2018年5月20日日曜日

露風は哀れ

 三木露風というと山田耕筰が後に曲を付けた詩『赤とんぼ』が有名だが、どういう訳かこの曲が多くの自治体のゴミ収集車の曲(チャイム)になっている。
 もちろんうちの自治体もそうだが、わが家に接している隣の自治体もそうである。
 だから「あっ、出し遅れた!」と飛び出すと隣のだったということもある。

 こうなると人間の感覚は簡単に本末転倒してしまい、金木犀の香りをかぐと「トイレの臭い」と感じるように、赤とんぼは「ゴミの合図」となっている。
 露風は幼くして母と別れ、子守の姐(ねえ)やに育てられたという結構辛い郷愁を詩にしたようだが、そこへ庶民の感情が行きつく前に「ゴミの合図」に行きついてしまうというのも露風には可哀相だ。

 〽 夕焼小焼のあかとんぼ、負われて見たのはいつの日か。
   山の畑の桑の実を、小籠(こかご)につんだはまぼろしか。
   十五で姐(ねえ)やは嫁にゆき、お里のたよりもたえはてた。
   夕やけ小やけの赤とんぼ、とまっているよ竿の先。

   2番の歌詞に関して・・・、わが家の周辺、といっても相当広範囲には養蚕などは聞かないが、どういう訳か近所の道沿いに桑の木が生えている。
 野鳥が植えたもののようだ。
 そしてしっかりと桑の実が熟れているのだが、誰も採らないから道路を汚しているだけになっている。

 もともと私は海に近い都会の子であったから桑の実を知らなかったのだが、妻に「これが桑の実」と教えられ、その後は散歩の都度適当に摘んでいる。小籠に摘むほどは採っていない。

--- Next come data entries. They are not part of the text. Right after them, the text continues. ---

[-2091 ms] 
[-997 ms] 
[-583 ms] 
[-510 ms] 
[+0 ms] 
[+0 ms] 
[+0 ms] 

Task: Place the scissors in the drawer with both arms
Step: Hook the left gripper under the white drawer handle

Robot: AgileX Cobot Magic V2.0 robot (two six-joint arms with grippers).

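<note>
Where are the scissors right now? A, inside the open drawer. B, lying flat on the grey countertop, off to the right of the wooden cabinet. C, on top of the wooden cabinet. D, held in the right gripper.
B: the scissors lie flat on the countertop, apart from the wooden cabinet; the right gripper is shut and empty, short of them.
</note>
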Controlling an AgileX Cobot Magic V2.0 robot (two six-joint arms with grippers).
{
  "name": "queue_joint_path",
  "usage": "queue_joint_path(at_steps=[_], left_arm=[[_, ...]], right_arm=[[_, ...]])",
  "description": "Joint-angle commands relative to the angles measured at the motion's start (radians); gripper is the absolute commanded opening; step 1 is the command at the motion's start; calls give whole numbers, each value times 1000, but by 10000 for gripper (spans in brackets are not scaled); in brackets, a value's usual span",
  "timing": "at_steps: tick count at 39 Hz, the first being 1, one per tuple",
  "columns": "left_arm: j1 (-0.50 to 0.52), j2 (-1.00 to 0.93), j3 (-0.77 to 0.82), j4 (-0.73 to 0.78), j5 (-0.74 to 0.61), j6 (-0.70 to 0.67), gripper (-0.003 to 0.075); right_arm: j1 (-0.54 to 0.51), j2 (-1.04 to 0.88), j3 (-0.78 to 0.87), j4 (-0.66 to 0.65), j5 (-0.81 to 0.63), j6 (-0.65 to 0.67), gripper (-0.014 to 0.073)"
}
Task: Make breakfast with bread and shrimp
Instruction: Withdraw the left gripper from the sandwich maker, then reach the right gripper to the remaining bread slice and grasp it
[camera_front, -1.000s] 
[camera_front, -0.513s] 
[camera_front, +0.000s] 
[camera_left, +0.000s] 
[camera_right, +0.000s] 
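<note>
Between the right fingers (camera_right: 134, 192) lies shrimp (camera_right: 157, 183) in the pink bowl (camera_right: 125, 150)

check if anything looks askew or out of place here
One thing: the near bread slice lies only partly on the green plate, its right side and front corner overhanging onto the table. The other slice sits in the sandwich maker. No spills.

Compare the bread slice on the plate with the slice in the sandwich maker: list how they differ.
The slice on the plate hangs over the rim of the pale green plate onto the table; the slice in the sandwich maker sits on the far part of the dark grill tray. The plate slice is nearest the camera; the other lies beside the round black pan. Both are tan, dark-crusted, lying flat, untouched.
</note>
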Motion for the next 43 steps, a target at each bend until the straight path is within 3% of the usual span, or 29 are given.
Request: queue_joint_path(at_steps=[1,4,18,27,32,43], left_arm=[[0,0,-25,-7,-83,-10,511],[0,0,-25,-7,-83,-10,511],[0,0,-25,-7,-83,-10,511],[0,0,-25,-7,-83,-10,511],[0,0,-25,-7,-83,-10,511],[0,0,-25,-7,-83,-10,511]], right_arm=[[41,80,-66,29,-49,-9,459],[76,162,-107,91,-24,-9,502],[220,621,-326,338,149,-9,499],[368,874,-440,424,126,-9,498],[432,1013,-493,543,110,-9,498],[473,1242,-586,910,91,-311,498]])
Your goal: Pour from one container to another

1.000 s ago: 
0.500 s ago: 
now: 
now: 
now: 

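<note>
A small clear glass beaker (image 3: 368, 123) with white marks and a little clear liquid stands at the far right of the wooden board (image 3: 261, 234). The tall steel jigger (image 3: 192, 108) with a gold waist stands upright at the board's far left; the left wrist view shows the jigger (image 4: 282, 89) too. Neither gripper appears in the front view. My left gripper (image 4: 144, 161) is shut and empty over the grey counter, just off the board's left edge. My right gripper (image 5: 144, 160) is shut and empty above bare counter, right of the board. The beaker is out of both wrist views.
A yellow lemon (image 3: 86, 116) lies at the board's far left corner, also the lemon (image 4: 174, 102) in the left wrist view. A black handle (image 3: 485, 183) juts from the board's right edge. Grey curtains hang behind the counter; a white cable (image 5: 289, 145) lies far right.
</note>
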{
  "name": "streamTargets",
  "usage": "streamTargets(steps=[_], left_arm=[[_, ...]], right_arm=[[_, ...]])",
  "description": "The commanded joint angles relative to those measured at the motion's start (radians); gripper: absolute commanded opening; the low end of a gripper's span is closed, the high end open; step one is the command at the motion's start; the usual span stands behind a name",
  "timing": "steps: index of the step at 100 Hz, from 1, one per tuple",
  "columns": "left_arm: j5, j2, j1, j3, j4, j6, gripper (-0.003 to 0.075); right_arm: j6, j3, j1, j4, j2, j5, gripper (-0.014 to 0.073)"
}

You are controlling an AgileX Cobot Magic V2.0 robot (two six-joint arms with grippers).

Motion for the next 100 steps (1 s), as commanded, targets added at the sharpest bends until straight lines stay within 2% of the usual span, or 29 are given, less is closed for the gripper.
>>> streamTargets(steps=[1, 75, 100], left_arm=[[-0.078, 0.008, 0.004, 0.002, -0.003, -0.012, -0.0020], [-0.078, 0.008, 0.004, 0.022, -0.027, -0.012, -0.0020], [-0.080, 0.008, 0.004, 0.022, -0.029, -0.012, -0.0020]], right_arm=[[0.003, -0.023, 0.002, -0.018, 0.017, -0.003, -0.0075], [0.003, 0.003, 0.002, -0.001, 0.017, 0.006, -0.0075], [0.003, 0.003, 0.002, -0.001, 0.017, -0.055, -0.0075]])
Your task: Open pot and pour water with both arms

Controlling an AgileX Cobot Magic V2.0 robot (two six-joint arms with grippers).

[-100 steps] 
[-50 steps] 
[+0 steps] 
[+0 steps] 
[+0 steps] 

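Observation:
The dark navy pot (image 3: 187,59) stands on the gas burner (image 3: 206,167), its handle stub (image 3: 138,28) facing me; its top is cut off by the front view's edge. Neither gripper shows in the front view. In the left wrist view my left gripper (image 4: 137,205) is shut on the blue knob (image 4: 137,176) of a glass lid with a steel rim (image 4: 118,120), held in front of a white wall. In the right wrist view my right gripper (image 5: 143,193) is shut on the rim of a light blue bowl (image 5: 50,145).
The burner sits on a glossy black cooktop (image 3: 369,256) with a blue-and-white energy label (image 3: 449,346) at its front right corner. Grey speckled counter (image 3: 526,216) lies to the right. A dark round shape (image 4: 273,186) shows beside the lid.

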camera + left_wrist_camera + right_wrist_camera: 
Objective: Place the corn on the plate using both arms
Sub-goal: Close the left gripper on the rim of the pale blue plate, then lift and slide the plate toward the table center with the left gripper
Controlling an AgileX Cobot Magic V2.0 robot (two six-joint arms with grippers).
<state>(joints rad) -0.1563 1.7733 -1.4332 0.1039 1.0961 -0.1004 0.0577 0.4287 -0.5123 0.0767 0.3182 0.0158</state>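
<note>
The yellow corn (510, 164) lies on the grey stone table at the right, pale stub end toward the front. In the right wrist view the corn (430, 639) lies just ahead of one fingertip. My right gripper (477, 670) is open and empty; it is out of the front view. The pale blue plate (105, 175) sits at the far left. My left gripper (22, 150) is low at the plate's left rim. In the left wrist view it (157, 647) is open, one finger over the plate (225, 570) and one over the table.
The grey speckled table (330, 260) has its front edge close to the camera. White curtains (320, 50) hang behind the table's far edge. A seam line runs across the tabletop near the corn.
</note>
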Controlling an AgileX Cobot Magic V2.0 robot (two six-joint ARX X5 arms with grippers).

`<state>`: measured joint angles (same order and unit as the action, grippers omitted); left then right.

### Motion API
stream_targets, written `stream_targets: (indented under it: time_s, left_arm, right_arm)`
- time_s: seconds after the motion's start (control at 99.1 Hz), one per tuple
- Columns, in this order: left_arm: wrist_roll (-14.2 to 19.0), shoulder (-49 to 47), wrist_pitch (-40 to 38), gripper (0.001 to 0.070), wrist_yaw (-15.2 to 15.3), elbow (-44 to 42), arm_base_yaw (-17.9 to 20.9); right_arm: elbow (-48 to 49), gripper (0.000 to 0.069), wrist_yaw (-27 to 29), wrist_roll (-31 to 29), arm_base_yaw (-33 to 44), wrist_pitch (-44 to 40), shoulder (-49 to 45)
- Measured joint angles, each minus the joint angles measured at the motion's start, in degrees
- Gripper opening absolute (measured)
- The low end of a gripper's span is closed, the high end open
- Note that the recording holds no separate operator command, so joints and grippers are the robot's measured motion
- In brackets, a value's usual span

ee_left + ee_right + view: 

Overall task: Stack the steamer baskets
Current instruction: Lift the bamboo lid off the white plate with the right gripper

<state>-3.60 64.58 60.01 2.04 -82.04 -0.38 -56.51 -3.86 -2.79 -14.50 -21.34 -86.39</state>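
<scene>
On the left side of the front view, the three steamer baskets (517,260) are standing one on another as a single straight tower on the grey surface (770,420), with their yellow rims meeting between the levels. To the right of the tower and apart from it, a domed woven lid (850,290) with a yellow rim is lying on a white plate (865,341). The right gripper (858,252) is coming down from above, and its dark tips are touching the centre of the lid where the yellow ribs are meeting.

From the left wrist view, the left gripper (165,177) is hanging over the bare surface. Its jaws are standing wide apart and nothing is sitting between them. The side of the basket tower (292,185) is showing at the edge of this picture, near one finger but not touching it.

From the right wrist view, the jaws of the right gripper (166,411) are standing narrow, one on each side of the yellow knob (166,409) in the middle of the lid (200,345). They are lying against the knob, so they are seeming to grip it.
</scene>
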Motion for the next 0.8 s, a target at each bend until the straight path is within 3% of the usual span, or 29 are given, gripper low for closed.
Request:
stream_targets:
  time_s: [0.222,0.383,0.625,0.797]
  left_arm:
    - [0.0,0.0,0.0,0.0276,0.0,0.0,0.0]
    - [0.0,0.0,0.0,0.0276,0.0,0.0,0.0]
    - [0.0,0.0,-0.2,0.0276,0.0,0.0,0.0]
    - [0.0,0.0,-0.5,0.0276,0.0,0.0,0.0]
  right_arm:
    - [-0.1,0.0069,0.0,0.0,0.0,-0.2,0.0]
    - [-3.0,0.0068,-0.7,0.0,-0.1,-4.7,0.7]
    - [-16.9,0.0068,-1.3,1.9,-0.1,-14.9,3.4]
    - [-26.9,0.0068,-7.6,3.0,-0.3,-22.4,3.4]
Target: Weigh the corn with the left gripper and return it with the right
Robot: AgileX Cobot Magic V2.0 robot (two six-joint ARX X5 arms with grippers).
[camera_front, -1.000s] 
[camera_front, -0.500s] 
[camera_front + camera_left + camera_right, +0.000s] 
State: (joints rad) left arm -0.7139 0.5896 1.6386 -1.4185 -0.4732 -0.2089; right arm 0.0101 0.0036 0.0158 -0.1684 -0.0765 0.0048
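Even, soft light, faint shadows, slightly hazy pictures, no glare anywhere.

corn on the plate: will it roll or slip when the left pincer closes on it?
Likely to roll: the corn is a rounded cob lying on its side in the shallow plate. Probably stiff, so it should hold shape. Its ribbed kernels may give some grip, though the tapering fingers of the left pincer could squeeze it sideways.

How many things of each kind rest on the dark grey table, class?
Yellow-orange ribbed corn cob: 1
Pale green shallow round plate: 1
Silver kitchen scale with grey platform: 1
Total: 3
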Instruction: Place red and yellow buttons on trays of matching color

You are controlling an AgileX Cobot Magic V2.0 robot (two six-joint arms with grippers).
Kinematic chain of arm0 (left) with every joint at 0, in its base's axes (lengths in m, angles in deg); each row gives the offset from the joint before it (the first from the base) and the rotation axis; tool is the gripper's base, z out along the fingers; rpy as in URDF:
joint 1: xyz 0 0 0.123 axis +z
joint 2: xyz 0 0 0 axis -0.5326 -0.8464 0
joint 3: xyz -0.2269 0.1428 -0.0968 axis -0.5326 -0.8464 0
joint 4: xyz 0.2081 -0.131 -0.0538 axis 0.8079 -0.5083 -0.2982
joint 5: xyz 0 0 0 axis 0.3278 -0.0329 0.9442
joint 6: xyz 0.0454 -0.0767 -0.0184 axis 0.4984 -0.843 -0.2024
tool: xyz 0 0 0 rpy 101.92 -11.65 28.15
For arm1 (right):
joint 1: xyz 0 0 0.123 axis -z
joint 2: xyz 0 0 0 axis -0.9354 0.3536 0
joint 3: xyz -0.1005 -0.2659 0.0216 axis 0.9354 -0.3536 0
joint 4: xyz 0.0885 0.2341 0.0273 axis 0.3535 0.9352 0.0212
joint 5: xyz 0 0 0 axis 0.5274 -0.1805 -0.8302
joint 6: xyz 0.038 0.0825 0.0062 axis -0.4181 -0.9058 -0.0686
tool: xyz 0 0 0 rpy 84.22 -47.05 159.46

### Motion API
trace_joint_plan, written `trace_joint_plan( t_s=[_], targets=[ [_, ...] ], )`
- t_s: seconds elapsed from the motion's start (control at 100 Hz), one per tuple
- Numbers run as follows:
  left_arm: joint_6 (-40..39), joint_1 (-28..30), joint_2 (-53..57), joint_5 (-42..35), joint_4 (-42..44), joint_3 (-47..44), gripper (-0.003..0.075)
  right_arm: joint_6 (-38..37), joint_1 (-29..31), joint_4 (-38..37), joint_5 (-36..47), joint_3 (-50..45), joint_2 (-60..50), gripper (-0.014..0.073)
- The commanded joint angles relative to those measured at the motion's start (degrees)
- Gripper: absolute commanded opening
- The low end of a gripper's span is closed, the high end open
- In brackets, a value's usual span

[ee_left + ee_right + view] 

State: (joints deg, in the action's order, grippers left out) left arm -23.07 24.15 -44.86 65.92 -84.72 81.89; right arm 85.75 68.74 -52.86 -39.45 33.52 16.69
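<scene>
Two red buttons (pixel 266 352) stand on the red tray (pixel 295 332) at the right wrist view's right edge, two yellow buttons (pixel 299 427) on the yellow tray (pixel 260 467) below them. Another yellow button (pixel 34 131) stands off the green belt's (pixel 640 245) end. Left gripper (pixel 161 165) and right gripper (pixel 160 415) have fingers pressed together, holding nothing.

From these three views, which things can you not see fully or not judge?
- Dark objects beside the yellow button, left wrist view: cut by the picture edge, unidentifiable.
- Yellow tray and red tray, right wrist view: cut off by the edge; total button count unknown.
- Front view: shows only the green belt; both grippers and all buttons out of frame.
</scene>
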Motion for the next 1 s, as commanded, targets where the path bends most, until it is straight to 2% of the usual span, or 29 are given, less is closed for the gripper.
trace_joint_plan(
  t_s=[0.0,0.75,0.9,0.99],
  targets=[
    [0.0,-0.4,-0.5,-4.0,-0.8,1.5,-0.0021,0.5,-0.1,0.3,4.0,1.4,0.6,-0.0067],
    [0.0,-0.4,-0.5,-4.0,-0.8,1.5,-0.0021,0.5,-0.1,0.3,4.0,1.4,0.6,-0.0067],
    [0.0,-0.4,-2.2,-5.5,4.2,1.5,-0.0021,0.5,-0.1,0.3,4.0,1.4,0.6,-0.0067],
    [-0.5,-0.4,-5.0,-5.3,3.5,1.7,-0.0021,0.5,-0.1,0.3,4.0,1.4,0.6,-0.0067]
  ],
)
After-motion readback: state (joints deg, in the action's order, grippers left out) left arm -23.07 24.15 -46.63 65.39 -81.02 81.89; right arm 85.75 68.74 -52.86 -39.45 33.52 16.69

   そしてその度に赤とんぼの歌詞を思い出している。
 蛇足ながら、畑の地図記号の中で特別の記号があるのは桑畑と茶畑だけである。
 皇居には養蚕所があり今年美智子妃から雅子皇太子妃に引き継がれたらしい。
 ということであるから、「芋虫は苦手だ」という人が未来の皇太子の恋人になったらどうなるのだろうかと地球の端ぐらい遠いところから心配している。